> **Work instructions**
The response must contain the complete data, printed exactly.

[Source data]
----------------------------------------

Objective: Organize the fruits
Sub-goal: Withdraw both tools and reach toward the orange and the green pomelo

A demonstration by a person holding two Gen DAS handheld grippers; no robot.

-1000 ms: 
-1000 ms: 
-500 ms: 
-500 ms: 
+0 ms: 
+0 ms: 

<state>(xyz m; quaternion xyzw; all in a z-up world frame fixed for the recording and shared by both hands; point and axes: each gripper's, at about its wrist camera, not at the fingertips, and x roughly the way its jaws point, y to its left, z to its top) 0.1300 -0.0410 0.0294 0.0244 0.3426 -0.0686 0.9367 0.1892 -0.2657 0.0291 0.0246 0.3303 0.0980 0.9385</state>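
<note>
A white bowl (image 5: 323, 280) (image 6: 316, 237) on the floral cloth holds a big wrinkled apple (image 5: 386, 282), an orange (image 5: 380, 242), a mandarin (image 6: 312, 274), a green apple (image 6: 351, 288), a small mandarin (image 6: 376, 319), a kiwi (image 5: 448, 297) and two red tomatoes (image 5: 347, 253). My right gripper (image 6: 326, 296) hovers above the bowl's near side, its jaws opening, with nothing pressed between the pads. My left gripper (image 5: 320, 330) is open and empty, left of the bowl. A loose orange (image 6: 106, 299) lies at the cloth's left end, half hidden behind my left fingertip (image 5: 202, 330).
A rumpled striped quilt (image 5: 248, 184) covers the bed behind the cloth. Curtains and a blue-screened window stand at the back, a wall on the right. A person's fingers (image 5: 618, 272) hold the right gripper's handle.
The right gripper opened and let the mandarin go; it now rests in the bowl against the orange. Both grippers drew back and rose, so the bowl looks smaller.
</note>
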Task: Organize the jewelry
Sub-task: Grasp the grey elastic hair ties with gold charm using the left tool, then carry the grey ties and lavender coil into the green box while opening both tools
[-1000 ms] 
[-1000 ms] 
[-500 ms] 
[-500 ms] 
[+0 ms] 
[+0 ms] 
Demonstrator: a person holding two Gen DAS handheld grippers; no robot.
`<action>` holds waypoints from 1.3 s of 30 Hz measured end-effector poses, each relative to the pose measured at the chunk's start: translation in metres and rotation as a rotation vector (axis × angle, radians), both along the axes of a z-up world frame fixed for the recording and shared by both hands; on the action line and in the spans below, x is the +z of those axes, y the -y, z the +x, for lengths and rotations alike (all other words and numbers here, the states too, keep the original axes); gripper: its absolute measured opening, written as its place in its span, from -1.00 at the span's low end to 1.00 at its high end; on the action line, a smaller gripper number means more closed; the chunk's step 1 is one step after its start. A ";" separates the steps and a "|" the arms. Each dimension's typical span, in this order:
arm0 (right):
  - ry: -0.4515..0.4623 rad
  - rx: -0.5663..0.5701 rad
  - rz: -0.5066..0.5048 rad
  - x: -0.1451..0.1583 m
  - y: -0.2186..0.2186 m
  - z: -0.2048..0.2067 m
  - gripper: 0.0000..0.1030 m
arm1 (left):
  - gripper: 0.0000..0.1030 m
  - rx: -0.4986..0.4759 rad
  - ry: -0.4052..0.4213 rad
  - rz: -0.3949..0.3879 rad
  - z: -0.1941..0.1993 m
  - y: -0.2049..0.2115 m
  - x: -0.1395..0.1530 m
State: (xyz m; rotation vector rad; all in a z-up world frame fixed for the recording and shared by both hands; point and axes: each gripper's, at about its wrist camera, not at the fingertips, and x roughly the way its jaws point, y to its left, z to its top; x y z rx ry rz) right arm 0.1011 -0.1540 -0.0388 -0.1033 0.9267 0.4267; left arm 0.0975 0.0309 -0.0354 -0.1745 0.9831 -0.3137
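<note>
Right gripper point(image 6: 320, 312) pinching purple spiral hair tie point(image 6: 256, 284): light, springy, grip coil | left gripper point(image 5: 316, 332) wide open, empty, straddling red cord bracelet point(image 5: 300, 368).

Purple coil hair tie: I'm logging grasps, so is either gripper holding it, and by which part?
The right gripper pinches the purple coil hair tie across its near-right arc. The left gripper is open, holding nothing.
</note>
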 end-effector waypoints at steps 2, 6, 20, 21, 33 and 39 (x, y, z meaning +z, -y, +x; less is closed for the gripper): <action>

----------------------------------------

> **Result**
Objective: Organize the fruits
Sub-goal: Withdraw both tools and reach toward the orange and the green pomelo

A demonstration by a person holding two Gen DAS handheld grippers; no robot.

-1000 ms: 
-1000 ms: 
-500 ms: 
-500 ms: 
+0 ms: 
+0 ms: 

<state>(xyz m; quaternion xyzw; all in a z-up world frame fixed for the recording and shared by both hands; point and axes: each gripper's, at about its wrist camera, not at the fingertips, and x roughly the way its jaws point, y to its left, z to its top) 0.1300 -0.0410 0.0294 0.0244 0.3426 -0.0686 0.9367 0.1892 -0.2657 0.0291 0.0246 0.3303 0.0980 0.9385</state>
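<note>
A white bowl (image 5: 323, 280) (image 6: 316, 237) on the floral cloth holds a big wrinkled apple (image 5: 386, 282), an orange (image 5: 380, 242), a mandarin (image 6: 312, 274), a green apple (image 6: 351, 288), a small mandarin (image 6: 376, 319), a kiwi (image 5: 448, 297) and two red tomatoes (image 5: 347, 253). My right gripper (image 6: 326, 296) hovers above the bowl's near side, its jaws opening, with nothing pressed between the pads. My left gripper (image 5: 320, 330) is open and empty, left of the bowl. A loose orange (image 6: 106, 299) lies at the cloth's left end, half hidden behind my left fingertip (image 5: 202, 330).
A rumpled striped quilt (image 5: 248, 184) covers the bed behind the cloth. Curtains and a blue-screened window stand at the back, a wall on the right. A person's fingers (image 5: 618, 272) hold the right gripper's handle.
The right gripper opened and let the mandarin go; it now rests in the bowl against the orange. Both grippers drew back and rose, so the bowl looks smaller.
</note>
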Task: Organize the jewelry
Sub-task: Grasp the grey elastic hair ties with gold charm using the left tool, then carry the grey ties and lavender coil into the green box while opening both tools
[-1000 ms] 
[-1000 ms] 
[-500 ms] 
[-500 ms] 
[+0 ms] 
[+0 ms] 
Demonstrator: a person holding two Gen DAS handheld grippers; no robot.
`<action>` holds waypoints from 1.3 s of 30 Hz measured end-effector poses, each relative to the pose measured at the chunk's start: translation in metres and rotation as a rotation vector (axis × angle, radians), both along the axes of a z-up world frame fixed for the recording and shared by both hands; on the action line and in the spans below, x is the +z of those axes, y the -y, z the +x, for lengths and rotations alike (all other words and numbers here, the states too, keep the original axes); gripper: its absolute measured opening, written as its place in its span, from -1.00 at the span's low end to 1.00 at its high end; on the action line, a smaller gripper number means more closed; the chunk's step 1 is one step after its start. A ";" separates the steps and a "|" the arms. Each dimension's typical span, in this order:
arm0 (right):
  - ry: -0.4515..0.4623 rad
  - rx: -0.5663..0.5701 rad
  - rz: -0.5066..0.5048 rad
  - x: -0.1451..0.1583 m
  - y: -0.2186..0.2186 m
  - z: -0.2048..0.2067 m
  - gripper: 0.0000..0.1030 m
arm1 (left):
  - gripper: 0.0000..0.1030 m
  - rx: -0.4986..0.4759 rad
  - ry: -0.4052..0.4213 rad
  - rz: -0.3949..0.3879 rad
  - z: -0.1941..0.1993 m
  - y: -0.2049..0.2115 m
  - x: -0.1395..0.1530 m
State: (xyz m; rotation vector rad; all in a z-up world frame fixed for the recording and shared by both hands; point and axes: each gripper's, at about its wrist camera, not at the fingertips, and x roughly the way its jaws point, y to its left, z to its top; x y z rx ry rz) right arm 0.1011 -0.1540 -0.0388 -0.1033 0.9267 0.4267; left arm 0.0975 0.0309 -0.0354 -0.1745 0.9831 -0.3137
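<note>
Right gripper point(image 6: 320, 312) pinching purple spiral hair tie point(image 6: 256, 284): light, springy, grip coil | left gripper point(image 5: 316, 332) wide open, empty, straddling red cord bracelet point(image 5: 300, 368).

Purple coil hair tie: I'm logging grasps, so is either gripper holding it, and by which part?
The right gripper pinches the purple coil hair tie across its near-right arc. The left gripper is open, holding nothing.
</note>
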 end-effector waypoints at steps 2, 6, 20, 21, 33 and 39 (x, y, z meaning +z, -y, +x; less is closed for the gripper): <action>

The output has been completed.